--- Your assignment ---
The entries below are to be written out again without alteration.

--- Source records ---
+ + + + +

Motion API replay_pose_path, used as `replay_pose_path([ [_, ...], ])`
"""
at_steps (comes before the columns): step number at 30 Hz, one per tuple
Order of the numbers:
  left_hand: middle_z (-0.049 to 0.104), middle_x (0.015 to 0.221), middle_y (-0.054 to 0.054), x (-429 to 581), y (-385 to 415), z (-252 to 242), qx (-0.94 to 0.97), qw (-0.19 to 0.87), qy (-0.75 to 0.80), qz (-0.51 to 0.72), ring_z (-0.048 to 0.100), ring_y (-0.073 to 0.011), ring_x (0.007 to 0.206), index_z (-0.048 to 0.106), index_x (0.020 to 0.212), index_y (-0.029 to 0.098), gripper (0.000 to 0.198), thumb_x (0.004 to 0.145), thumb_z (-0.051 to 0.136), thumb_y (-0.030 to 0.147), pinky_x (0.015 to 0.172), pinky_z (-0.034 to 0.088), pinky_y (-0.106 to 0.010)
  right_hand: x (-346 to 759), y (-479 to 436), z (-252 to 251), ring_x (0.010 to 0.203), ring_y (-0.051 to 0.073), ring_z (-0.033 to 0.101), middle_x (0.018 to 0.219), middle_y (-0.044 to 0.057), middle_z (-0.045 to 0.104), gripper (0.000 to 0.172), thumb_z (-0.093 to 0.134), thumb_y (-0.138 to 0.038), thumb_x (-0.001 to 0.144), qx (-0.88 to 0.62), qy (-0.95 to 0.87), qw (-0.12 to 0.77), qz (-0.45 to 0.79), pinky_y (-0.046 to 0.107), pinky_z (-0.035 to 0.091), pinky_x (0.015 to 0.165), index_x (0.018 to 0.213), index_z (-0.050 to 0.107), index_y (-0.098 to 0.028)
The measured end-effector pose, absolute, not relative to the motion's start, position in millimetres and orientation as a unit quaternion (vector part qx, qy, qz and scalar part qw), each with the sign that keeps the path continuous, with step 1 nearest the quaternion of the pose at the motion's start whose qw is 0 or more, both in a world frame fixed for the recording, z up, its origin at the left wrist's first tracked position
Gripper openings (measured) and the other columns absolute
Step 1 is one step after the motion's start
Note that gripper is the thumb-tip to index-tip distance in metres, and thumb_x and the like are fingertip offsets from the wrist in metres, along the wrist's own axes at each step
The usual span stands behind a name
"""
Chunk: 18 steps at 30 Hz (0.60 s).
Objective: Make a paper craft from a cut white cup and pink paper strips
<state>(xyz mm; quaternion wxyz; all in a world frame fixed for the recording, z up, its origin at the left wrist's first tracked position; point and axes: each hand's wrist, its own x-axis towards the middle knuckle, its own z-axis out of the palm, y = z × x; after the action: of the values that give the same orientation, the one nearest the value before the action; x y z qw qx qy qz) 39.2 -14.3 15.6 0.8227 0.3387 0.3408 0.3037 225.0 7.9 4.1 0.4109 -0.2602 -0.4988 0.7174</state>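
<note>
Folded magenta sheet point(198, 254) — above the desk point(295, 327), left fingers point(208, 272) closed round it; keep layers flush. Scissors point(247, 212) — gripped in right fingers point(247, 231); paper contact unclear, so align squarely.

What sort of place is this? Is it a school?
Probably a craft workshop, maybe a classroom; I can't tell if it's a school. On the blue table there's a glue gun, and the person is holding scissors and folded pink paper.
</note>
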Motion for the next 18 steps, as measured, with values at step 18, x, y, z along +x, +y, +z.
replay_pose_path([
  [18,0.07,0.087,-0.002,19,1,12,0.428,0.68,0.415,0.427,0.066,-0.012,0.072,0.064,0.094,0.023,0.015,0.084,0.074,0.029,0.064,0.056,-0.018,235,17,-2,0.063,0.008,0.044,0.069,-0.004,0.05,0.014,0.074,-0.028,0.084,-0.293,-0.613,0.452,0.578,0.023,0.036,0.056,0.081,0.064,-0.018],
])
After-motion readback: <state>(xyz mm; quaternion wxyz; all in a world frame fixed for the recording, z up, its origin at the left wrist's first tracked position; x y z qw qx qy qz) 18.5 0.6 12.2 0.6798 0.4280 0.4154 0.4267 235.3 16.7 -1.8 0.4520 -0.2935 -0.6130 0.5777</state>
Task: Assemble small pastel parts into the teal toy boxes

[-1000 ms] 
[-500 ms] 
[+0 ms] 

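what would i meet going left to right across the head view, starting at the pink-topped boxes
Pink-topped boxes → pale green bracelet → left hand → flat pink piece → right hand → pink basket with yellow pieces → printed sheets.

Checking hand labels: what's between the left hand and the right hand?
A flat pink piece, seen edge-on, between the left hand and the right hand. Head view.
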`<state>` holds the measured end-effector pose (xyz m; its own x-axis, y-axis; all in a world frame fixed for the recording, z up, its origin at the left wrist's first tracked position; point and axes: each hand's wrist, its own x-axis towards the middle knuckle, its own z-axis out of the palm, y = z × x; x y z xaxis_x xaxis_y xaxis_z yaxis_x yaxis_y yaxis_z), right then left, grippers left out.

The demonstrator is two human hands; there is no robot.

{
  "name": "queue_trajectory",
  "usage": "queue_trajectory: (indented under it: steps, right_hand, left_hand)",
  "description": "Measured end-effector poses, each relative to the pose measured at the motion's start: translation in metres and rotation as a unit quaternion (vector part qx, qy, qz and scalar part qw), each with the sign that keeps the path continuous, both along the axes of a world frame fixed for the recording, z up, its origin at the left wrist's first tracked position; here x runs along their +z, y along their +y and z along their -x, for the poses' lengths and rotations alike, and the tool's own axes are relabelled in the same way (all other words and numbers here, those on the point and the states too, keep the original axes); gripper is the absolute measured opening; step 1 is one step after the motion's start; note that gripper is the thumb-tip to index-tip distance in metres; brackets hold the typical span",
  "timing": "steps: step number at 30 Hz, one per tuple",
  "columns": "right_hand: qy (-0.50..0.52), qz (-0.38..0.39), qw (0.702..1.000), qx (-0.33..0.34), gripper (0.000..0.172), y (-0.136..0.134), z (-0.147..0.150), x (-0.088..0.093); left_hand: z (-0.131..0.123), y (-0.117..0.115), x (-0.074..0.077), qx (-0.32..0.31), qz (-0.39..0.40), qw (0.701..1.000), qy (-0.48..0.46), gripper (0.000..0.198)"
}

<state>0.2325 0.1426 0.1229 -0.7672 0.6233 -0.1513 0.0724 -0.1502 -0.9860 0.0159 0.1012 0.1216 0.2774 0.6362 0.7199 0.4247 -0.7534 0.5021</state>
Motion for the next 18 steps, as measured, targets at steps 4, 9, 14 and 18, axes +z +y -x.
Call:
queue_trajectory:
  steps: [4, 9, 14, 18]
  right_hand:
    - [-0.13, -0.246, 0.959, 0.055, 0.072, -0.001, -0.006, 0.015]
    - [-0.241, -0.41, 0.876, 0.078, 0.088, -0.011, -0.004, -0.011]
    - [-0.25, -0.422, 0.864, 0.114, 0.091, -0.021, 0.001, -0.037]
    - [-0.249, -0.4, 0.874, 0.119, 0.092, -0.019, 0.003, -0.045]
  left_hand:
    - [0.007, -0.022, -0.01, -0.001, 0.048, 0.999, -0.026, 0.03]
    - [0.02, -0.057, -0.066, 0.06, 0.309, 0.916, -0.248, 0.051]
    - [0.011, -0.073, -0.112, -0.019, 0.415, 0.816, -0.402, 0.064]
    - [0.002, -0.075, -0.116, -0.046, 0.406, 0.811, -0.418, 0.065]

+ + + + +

--- Your response ---
Motion API replay_pose_path, used as `replay_pose_path([ [_, ...], ])`
"""
at_steps (comes before the columns): step number at 30 Hz, one per tuple
Order of the numbers:
  left_hand: middle_z (-0.049 to 0.104), middle_x (0.015 to 0.221), middle_y (-0.054 to 0.054), x (-429 to 581), y (-385 to 415), z (-252 to 242), qx (-0.94 to 0.97), qw (-0.19 to 0.87), qy (-0.75 to 0.80), qz (-0.51 to 0.72), ring_z (-0.048 to 0.100), ring_y (-0.073 to 0.011), ring_x (0.007 to 0.206), index_z (-0.048 to 0.106), index_x (0.020 to 0.212), index_y (-0.029 to 0.098), gripper (0.000 to 0.198), thumb_x (0.004 to 0.145), thumb_z (-0.051 to 0.136), thumb_y (-0.030 to 0.147), pinky_x (0.015 to 0.172), pinky_z (-0.034 to 0.088), pinky_y (-0.106 to 0.010)
  right_hand: x (-346 to 759), y (-479 to 436), z (-252 to 251), ring_x (0.010 to 0.203), ring_y (-0.051 to 0.073), ring_z (-0.033 to 0.101), middle_x (0.018 to 0.219), middle_y (-0.044 to 0.057), middle_z (-0.045 to 0.104), gripper (0.000 to 0.172), thumb_z (-0.093 to 0.134), thumb_y (-0.138 to 0.038), thumb_x (-0.001 to 0.144), qx (-0.88 to 0.62), qy (-0.95 to 0.87), qw (-0.12 to 0.77), qz (-0.45 to 0.79), pinky_y (-0.046 to 0.107), pinky_z (-0.035 to 0.091), pinky_x (0.015 to 0.165), index_x (0.018 to 0.213), index_z (-0.050 to 0.107), index_y (-0.098 to 0.028)
The measured end-effector pose, absolute, not relative to the motion's start, position in millimetres and orientation as a unit quaternion (vector part qx, qy, qz and scalar part qw), each with the sign that keeps the path continuous, with step 1 nearest the quaternion of the pose at the motion's start whose qw is 0 or more, both in a world frame fixed for the recording, z up, its origin at the left wrist's first tracked position
Gripper openings (measured) and the other columns absolute
Step 1 is one step after the motion's start
Note that gripper is the thumb-tip to index-tip distance in metres, and thumb_x and the like are fingertip offsets from the wrist in metres, along the wrist's own axes at each step
The usual span stands behind a name
"""
Chunk: 18 steps at 30 Hz (0.60 s).
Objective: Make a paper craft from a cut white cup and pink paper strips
<state>(xyz mm; quaternion wxyz; all in a world frame fixed for the recording, z up, its origin at the left wrist's first tracked position; point and axes: each hand's wrist, its own x-axis towards the middle knuckle, its own z-axis out of the palm, y = z × x; after the action: of the values that give the same orientation, the one nearest the value before the action; x y z qw qx qy qz) 39.2 -14.3 15.6 0.8227 0.3387 0.3408 0.3037 225.0 7.9 4.1 0.4109 -0.2602 -0.4988 0.7174</state>
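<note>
Folded magenta sheet point(198, 254) — above the desk point(295, 327), left fingers point(208, 272) closed round it; keep layers flush. Scissors point(247, 212) — gripped in right fingers point(247, 231); paper contact unclear, so align squarely.

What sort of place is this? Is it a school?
Probably a craft workshop, maybe a classroom; I can't tell if it's a school. On the blue table there's a glue gun, and the person is holding scissors and folded pink paper.
</note>
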Motion for the next 18 steps, as measured, with values at step 18, x, y, z along +x, +y, +z.
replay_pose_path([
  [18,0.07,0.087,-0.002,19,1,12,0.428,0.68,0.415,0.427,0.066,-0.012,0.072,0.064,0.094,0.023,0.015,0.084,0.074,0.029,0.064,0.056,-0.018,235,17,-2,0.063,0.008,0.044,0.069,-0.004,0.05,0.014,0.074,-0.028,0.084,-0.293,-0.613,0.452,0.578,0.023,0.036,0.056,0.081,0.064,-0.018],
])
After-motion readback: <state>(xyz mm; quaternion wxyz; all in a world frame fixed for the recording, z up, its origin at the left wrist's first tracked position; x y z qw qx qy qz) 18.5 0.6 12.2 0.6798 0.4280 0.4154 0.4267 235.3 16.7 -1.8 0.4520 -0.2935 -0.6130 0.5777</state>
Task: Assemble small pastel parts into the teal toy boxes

[-1000 ms] 
[-500 ms] 
[+0 ms] 

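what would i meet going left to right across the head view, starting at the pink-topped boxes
Pink-topped boxes → pale green bracelet → left hand → flat pink piece → right hand → pink basket with yellow pieces → printed sheets.

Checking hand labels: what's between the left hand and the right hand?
A flat pink piece, seen edge-on, between the left hand and the right hand. Head view.
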`<state>` holds the measured end-effector pose (xyz m; its own x-axis, y-axis; all in a world frame fixed for the recording, z up, its origin at the left wrist's first tracked position; point and axes: each hand's wrist, its own x-axis towards the middle knuckle, its own z-axis out of the palm, y = z × x; x y z xaxis_x xaxis_y xaxis_z yaxis_x yaxis_y yaxis_z), right then left, grippers left out.

The demonstrator is two human hands; there is no robot.

{
  "name": "queue_trajectory",
  "usage": "queue_trajectory: (indented under it: steps, right_hand, left_hand)",
  "description": "Measured end-effector poses, each relative to the pose measured at the motion's start: translation in metres and rotation as a unit quaternion (vector part qx, qy, qz and scalar part qw), each with the sign that keeps the path continuous, both along the axes of a world frame fixed for the recording, z up, its origin at the left wrist's first tracked position; here x runs along their +z, y along their +y and z along their -x, for the poses' lengths and rotations alike, and the tool's own axes are relabelled in the same way (all other words and numbers here, those on the point and the states too, keep the original axes); gripper is the absolute measured opening; step 1 is one step after the motion's start; note that gripper is the thumb-tip to index-tip distance in metres; brackets hold the typical span",
  "timing": "steps: step number at 30 Hz, one per tuple",
  "columns": "right_hand: qy (-0.50..0.52), qz (-0.38..0.39), qw (0.702..1.000), qx (-0.33..0.34), gripper (0.000..0.172), y (-0.136..0.134), z (-0.147..0.150), x (-0.088..0.093); left_hand: z (-0.131..0.123), y (-0.117..0.115), x (-0.074..0.077), qx (-0.32..0.31), qz (-0.39..0.40), qw (0.701..1.000), qy (-0.48..0.46), gripper (0.000..0.198)"
}

<state>0.2325 0.1426 0.1229 -0.7672 0.6233 -0.1513 0.0724 -0.1502 -0.9860 0.0159 0.1012 0.1216 0.2774 0.6362 0.7199 0.4247 -0.7534 0.5021</state>
Motion for the next 18 steps, as measured, targets at steps 4, 9, 14 and 18, axes +z +y -x.
Call:
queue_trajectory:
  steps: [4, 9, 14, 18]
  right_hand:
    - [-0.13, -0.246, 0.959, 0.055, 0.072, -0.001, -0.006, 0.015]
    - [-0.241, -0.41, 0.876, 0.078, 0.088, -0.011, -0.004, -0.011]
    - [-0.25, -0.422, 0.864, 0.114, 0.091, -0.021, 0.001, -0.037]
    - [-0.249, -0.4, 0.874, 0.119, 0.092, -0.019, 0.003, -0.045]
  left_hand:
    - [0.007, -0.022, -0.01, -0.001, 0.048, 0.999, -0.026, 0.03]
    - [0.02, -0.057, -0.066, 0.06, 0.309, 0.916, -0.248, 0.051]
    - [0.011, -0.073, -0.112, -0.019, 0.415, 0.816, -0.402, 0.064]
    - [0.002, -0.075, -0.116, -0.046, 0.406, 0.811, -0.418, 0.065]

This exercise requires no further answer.